Notizia
Contenzioso europeo: attesa la pubblicazione di tre nuove sentenze
contro l'Italia
27/11/2009
Si attende per il prossimo 1° dicembre la pubblicazione delle sentenze
adottate dalla Corte europea dei diritti dell’uomo nei confronti
dell’Italia per i seguenti casi:
G.N. ed altri (ricorso n. 43134/05).
I ricorrenti, affetti da una malattia
ereditaria (talassemia), hanno contratto il virus dell'immunodeficienza
umana (HIV) o dell'epatite C, a seguito di trasfusioni
di sangue effettuate dal servizio sanitario nazionale.

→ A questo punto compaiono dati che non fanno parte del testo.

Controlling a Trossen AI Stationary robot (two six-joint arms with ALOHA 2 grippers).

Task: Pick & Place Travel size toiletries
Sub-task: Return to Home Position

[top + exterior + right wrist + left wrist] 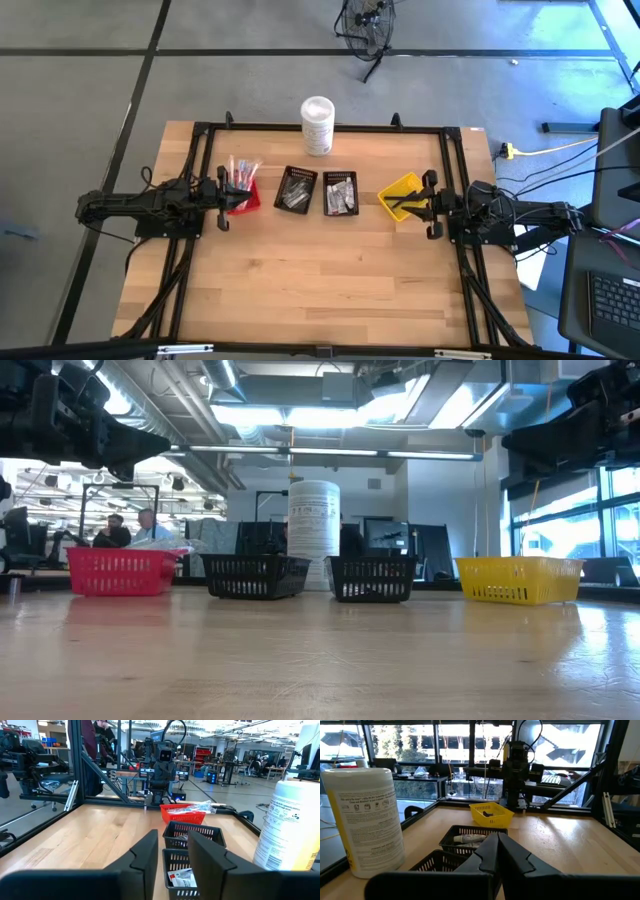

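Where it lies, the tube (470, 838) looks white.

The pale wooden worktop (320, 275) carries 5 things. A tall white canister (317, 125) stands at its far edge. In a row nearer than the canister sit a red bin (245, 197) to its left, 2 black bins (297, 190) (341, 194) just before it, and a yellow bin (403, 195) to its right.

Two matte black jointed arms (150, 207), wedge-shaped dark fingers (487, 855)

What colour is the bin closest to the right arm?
Yellow. The bin shows best in the low view.
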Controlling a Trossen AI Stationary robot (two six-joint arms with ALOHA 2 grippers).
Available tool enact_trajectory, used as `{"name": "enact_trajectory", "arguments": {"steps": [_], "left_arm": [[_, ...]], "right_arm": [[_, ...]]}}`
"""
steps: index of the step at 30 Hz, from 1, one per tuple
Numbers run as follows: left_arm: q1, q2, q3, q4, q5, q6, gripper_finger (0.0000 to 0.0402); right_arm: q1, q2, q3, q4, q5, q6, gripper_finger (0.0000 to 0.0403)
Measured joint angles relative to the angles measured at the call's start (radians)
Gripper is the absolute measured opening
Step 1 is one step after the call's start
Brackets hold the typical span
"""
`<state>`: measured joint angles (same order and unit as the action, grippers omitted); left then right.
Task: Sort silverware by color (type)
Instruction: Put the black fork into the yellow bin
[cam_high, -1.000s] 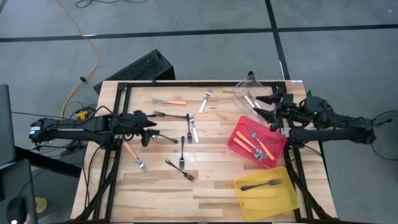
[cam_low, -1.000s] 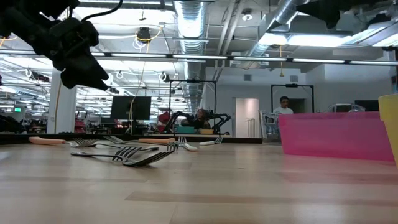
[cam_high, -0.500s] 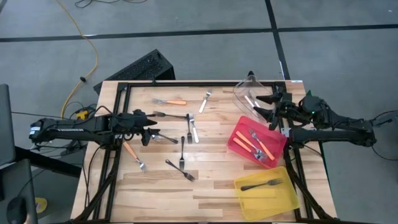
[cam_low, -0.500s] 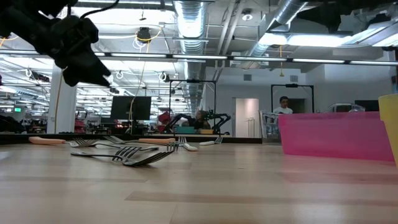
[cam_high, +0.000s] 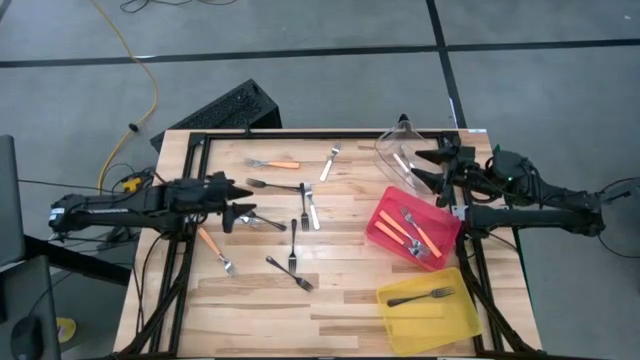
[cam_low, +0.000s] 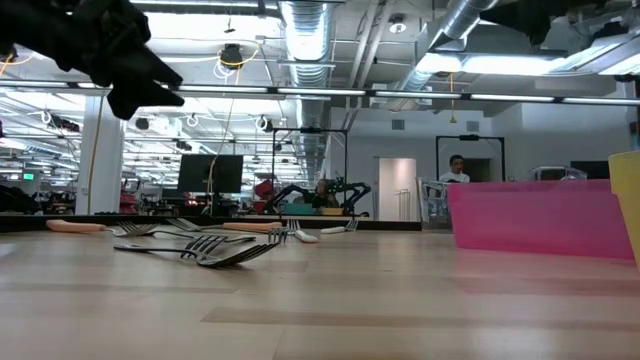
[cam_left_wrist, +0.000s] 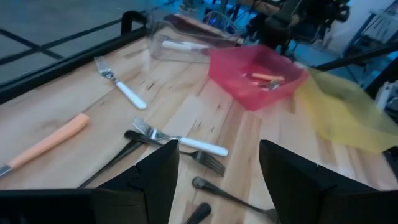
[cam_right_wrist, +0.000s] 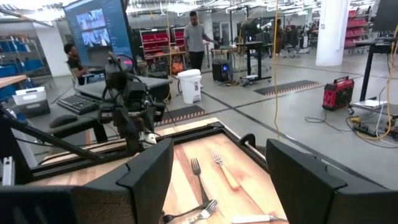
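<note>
Left gripper (cam_high: 240, 203): fingers spread, holding nothing, left-centre of the high view above scattered forks.
Right gripper (cam_high: 425, 168): released wide, upper right, over the clear plastic bin (cam_high: 400, 145) at the table's far edge.
Loose black forks (cam_high: 292, 240): mid-table.
Red bin (cam_high: 385, 212): orange-handled forks inside.
Yellow bin (cam_high: 455, 318): black fork, lower right corner.
Open room: bare wooden table (cam_high: 340, 300) along the lower edge.

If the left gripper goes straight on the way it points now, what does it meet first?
Probably the white-handled fork lying just ahead of the open left gripper, though depth is unclear; the red bin lies farther on.
</note>
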<state>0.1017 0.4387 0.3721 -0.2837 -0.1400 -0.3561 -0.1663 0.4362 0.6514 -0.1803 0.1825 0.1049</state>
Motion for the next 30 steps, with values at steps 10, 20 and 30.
{"name": "enact_trajectory", "arguments": {"steps": [10, 20, 30], "left_arm": [[0.000, -0.019, 0.000, -0.005, 0.022, 0.005, 0.0206], [0.000, -0.031, 0.072, 0.015, 0.051, -0.012, 0.0206], [0.000, -0.083, 0.191, 0.017, 0.081, 0.101, 0.0206]], "right_arm": [[0.000, 0.001, 0.000, -0.001, 0.001, -0.027, 0.0281], [0.000, -0.015, 0.078, -0.012, 0.001, -0.051, 0.0281], [0.010, -0.096, 0.180, -0.158, -0.009, -0.136, 0.0281]]}}
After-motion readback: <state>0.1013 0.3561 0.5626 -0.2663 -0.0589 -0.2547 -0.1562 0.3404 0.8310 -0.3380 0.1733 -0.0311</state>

Ritengono che vi sia stata una violazione dell'articolo 2 della Convenzione
europea (diritto alla vita) per il fatto che il servizio sanitario avrebbe
omesso di effettuare i controlli necessari. Inoltre, richiamano gli
articoli 8 (diritto al rispetto della vita privata e familiare) e 3
(divieto di trattamenti disumani o degradanti), per le sofferenze psicologiche
procurate dal contagio.
L’eccessiva durata delle procedure nazionali avrebbe inoltre
violato l'articolo 6 § 1 (diritto ad un equo processo entro un
termine ragionevole),
Infine, i ricorrenti sostengono di aver subito un trattamento discriminatorio
rispetto ad altri gruppi di malati, con conseguente violazione
dell'articolo 14 (divieto di discriminazione) in combinato disposto
con gli articoli 2, 3 e 8.
HOKIC
E HRUSTIC (ricorso n. 3449/05)
I ricorrenti, una coppia di cittadini della Bosnia-Erzegovina di origine
rom, al momento dell’introduzione del ricorso vivevano con i loro
bambini in un campo nomadi a Roma. Contestano la violazione dell’art.5 § 1
(diritto alla libertà e alla sicurezza) per la detenzione subita
in vista dell’esecuzione di provvedimenti di esecuzione già annullati.
STOLDER (ricorso n. 24418/03)
Il ricorrente, dopo il suo arresto nel 1992, tra l’altro, per
associazione a delinquere, è stato detenuto in diverse carceri
italiane. Invocando gli articoli 3 (divieto di trattamenti inumani o
degradanti) ed 8 (diritto al rispetto della vita privata e familiare),
contesta di essere stato sottoposto a un regime di detenzione speciale,
che comporta, tra l'altro, restrizioni alle visite e alle comunicazioni.